_Problem_: Using the listing beneath this task, count the lines with the word "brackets" and write only the result.

_Supplied data_:
◇ ◇ ◇ ◇

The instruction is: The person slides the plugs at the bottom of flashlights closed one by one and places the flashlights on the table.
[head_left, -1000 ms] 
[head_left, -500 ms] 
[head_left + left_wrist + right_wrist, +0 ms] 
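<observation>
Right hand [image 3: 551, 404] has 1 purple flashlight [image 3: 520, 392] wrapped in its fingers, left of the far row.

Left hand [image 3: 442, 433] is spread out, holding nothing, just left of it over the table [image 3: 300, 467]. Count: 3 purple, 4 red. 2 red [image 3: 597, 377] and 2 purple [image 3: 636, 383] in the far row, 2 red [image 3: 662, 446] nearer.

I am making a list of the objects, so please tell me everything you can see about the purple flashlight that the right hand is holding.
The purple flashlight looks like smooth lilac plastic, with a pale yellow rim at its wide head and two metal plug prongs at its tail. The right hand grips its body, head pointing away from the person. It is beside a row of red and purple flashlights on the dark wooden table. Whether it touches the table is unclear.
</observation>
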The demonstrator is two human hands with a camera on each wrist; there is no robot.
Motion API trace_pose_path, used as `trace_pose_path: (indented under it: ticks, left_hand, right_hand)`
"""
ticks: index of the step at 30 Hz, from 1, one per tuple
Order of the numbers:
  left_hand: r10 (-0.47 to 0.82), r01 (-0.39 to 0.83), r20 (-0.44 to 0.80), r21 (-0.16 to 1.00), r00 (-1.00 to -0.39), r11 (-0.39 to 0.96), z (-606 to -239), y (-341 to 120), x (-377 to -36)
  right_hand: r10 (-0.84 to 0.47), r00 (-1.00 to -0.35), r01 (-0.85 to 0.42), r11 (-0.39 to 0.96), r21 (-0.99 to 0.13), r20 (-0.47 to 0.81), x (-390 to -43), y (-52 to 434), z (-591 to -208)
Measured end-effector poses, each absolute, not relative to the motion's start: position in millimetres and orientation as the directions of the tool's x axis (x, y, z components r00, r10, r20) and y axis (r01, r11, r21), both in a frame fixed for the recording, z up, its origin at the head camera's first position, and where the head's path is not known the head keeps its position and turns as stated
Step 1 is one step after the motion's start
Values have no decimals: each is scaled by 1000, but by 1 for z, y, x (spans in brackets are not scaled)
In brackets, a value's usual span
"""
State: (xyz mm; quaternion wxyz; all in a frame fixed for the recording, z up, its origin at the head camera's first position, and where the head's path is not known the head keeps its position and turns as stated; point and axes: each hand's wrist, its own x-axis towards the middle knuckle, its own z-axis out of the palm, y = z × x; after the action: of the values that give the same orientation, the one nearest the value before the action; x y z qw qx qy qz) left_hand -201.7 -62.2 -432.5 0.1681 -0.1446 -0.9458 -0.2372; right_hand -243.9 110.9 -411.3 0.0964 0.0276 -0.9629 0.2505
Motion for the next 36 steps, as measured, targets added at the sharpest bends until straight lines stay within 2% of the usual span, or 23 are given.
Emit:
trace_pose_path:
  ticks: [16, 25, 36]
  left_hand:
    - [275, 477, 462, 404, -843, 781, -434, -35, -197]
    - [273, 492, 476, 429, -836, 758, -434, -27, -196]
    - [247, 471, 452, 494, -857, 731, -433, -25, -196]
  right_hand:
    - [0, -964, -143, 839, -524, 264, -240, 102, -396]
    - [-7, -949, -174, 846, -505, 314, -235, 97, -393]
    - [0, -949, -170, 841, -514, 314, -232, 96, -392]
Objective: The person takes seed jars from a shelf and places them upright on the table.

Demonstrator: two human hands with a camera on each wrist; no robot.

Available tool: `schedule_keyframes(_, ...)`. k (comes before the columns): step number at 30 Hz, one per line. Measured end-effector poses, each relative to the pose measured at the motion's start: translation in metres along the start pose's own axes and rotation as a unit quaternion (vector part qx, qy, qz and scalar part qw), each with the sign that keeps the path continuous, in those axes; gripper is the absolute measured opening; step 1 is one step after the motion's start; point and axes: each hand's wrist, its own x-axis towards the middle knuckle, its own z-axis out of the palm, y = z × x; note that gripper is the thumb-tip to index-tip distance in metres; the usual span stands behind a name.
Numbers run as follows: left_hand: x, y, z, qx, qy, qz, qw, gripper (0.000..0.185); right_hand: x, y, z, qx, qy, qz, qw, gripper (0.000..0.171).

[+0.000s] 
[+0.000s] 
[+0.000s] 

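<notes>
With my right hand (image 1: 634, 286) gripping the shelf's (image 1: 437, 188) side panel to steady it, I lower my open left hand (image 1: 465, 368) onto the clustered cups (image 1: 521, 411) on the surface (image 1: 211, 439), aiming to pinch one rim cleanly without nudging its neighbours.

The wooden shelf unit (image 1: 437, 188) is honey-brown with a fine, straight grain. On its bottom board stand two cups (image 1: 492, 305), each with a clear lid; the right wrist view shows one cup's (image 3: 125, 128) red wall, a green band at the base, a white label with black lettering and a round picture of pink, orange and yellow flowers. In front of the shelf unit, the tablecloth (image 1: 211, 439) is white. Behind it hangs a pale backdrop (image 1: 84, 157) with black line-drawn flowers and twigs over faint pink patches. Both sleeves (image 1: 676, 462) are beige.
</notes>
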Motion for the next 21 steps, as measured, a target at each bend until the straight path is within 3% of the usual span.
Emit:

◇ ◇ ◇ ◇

_Answer box_: 2